« Notre rêve ? Vivre en paix »
CAYENNE

« Notre rêve ? Vivre en paix »

Karin SCHERHAG
Ricardo Arnoldo, Joanna et leurs enfants s'apprêtent à fêter Noël dans un appartement prêté par la Croix-Rouge (KS)
Ricardo Arnoldo, Joanna et leurs enfants s'apprêtent à fêter Noël dans un appartement prêté par la Croix-Rouge (KS)

Nous avons retrouvé Ricardo Arnoldo et sa famille dans un logement de la Croix-Rouge. Expulsés comme une centaine d'autres personnes du squat de Châton le 14 octobre, ils tentent de vivre normalement en attendant d'obtenir - ou non - leur titre de séjour.
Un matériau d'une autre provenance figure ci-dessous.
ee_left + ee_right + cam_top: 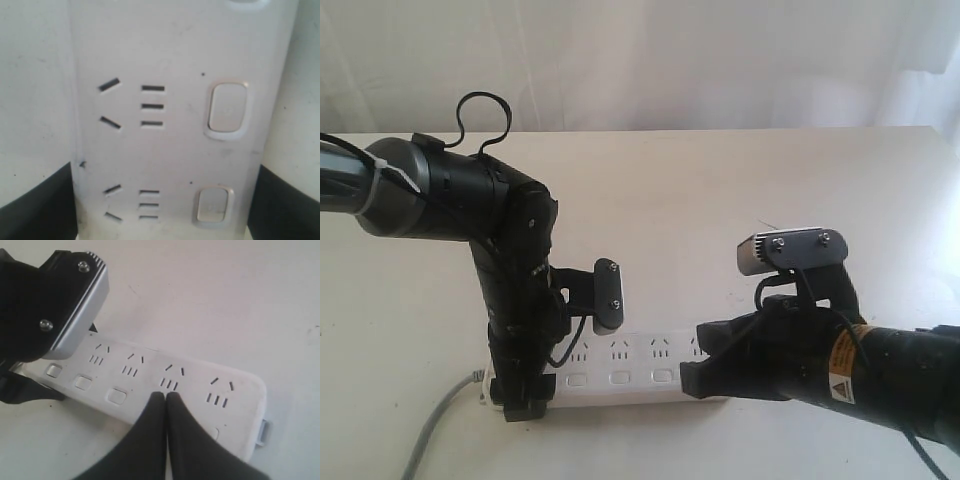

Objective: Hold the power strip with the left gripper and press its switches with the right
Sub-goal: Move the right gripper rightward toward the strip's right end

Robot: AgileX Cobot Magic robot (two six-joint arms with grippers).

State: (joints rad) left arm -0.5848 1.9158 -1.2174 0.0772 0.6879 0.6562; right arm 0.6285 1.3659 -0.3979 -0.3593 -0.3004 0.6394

Ricardo Arnoldo Luna Gaitan a retrouvé le sourire. Installé avec toute sa famille dans un petit appartement du centre-ville de Cayenne, il essaie de mener une vie normale. Ou presque. « Je ne sors jamais sans ce document » , explique-t-il en présentant un récépissé de la préfecture soigneusement plastifié. Ce n'est pas un titre de séjour mais ce document, daté du 23 octobre 2014, indique clairement que le Colombien a « le droit de rester en France jusqu'à la notification de décision de l'Office français de protection des réfugiés et apatrides (Ofpra) » .
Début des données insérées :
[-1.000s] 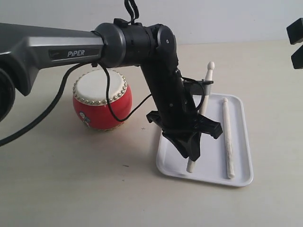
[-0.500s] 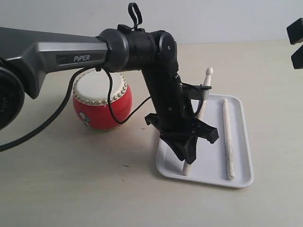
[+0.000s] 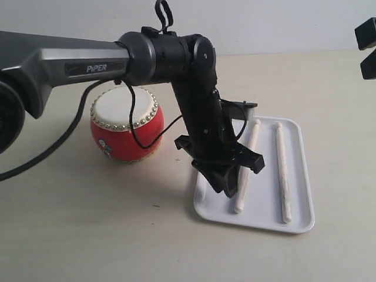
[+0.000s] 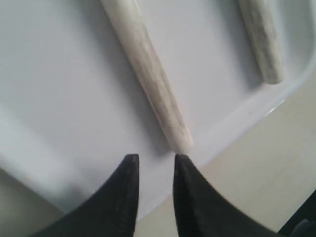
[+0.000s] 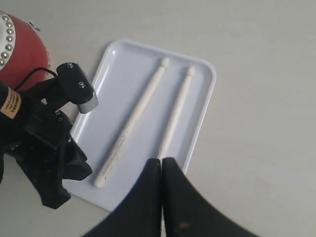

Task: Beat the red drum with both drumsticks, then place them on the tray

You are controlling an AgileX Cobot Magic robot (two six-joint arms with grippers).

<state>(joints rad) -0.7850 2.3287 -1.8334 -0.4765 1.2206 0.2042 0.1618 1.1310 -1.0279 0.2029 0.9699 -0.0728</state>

PAYS DES DROITS DE L'HOMME
Cependant, ni Ricardo Arnoldo, ni sa femme Joanna n'ont le droit de travailler ou d'ouvrir un compte bancaire tant que leur situation n'a pas été clarifiée. Leurs deux aînés, Paolo (6 ans) et Mitsuky (3 ans), sont scolarisés à Cayenne. « C'est difficile de vivre en permanence dans l'attente parce que je ne suis pas seul, glisse Ricardo Arnoldo. L'avenir de toute ma famille dépend de cette décision » , qui pourrait arriver dans plusieurs mois et être négative. Le couple serait alors obligé de quitter la Guyane. Mais Joanna et Ricardo Arnoldo préfèrent ne pas envisager ce scénario. « On ne peut pas rentrer en Colombie. Si on met un pied là-bas, on est mort. »
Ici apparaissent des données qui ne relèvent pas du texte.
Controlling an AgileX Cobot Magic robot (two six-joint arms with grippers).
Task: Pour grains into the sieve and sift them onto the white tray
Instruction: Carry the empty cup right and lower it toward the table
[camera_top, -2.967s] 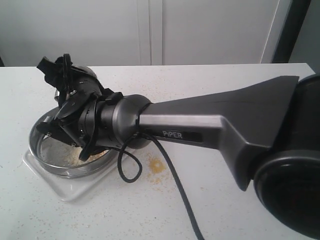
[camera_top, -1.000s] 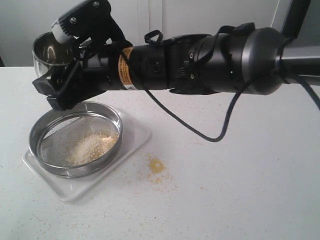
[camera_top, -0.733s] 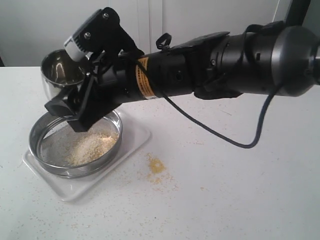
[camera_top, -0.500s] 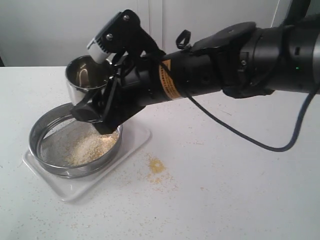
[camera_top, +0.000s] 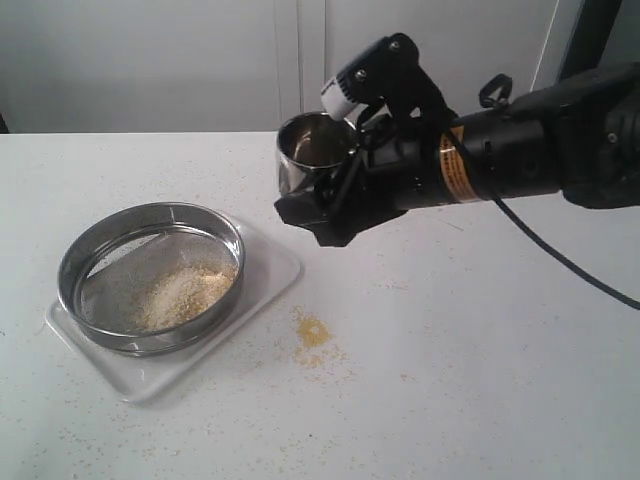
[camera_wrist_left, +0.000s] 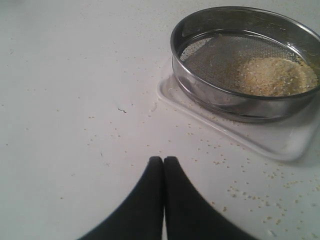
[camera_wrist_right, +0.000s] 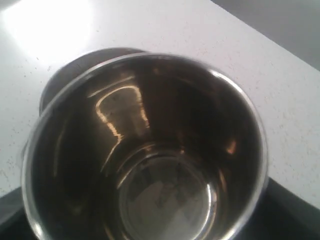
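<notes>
The sieve (camera_top: 228, 240) sits on the white tray (camera_top: 272, 268) at the left, with a heap of grains (camera_top: 180, 297) on its mesh. To the right of the sieve and above the table, my right gripper (camera_top: 318, 203) is shut on a small steel cup (camera_top: 312, 150), held mouth up. The right wrist view looks into the cup (camera_wrist_right: 165, 200), which is empty. My left gripper (camera_wrist_left: 163, 161) is shut with nothing in it, low over the table. Ahead of it are the sieve (camera_wrist_left: 200, 87), the grains (camera_wrist_left: 272, 76) and the tray (camera_wrist_left: 280, 145). The left arm is out of the exterior view.
A small patch of spilled grains (camera_top: 313, 330) lies on the white table just right of the tray. Loose granules (camera_wrist_left: 240, 192) are scattered around the tray. A white wall with cabinet doors (camera_top: 300, 60) stands behind the table.
The right arm has carried the cup from over the sieve to the right, clear of it. The sieve and its heap of grains now show in full.
</notes>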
Président pendant dix ans d'une ONG qui vient en aide aux femmes victimes de violences à Bogotá, le père de famille a été menacé, persécuté et a finalement décidé de fuir son pays. « On est venu ici parce que la France, c'est le pays des droits de l'Homme, explique-t-il. Vous savez chez nous, Paolo n'allait pas à l'école. C'était trop dangereux. Ici, il apprend à aller vers les autres enfants, à s'ouvrir, à se faire des copains. Je le vois changer. On est plus heureux ici. »
Leur chemin est pourtant semé d'embûches. Arrivés mi-août en Guyane, Ricardo Arnoldo, Joanna et leurs trois enfants avaient immédiatement échoué au squat de Châton. Dans une case de bois à peine assez grande pour accueillir les affaires de toute la famille. Deux mois plus tard, ils étaient expulsés par les forces de l'ordre. Quand nous les avions rencontrés, ils étaient totalement démunis, apeurés. Et n'avaient nulle part où aller. « Comme beaucoup d'autres personnes, nous nous sommes rendus à la préfecture pour demander de l'aide » , se souvient le couple.
« ON VEUT RESTER ICI »
La Croix-Rouge a alors pris toute la famille en charge, leur permettant d'occuper ce logement refait à neuf dans un immeuble où se croisent Péruviens, Haïtiens et autres réfugiés. « Le plus compliqué, c'est de nourrir toute la famille. Avant de quitter la Colombie, on a vendu la maison, la voiture. On est arrivé avec un peu d'argent. Mais tout est tellement cher ici... » Les petites économies du couple fondent vite et la famille devrait encore s'agrandir dans les prochains jours. Joanna attend une petite fille. « Elle s'appellera Akemi » , sourit la maman en posant les mains sur son ventre. Son époux lui adresse un regard ému. « Notre rêve aujourd'hui, c'est de vivre en paix. Loin de toutes ces persécutions. Et j'imagine qu'ici, en Guyane, ce sera possible. Parce que dans ce pays, tout est possible. »
Les yeux de Ricardo Arnoldo s'illuminent alors. « On veut rester ici, répète-t-il. Apprendre le français. Et travailler. Moi, j'aimerais créer une fondation comme celle que je présidais en Colombie. C'est vrai qu'elle m'a causé beaucoup de malheurs. Mais je veux aider les autres, je suis fait pour ça. » Un voeu suspendu à la décision de l'Ofpra.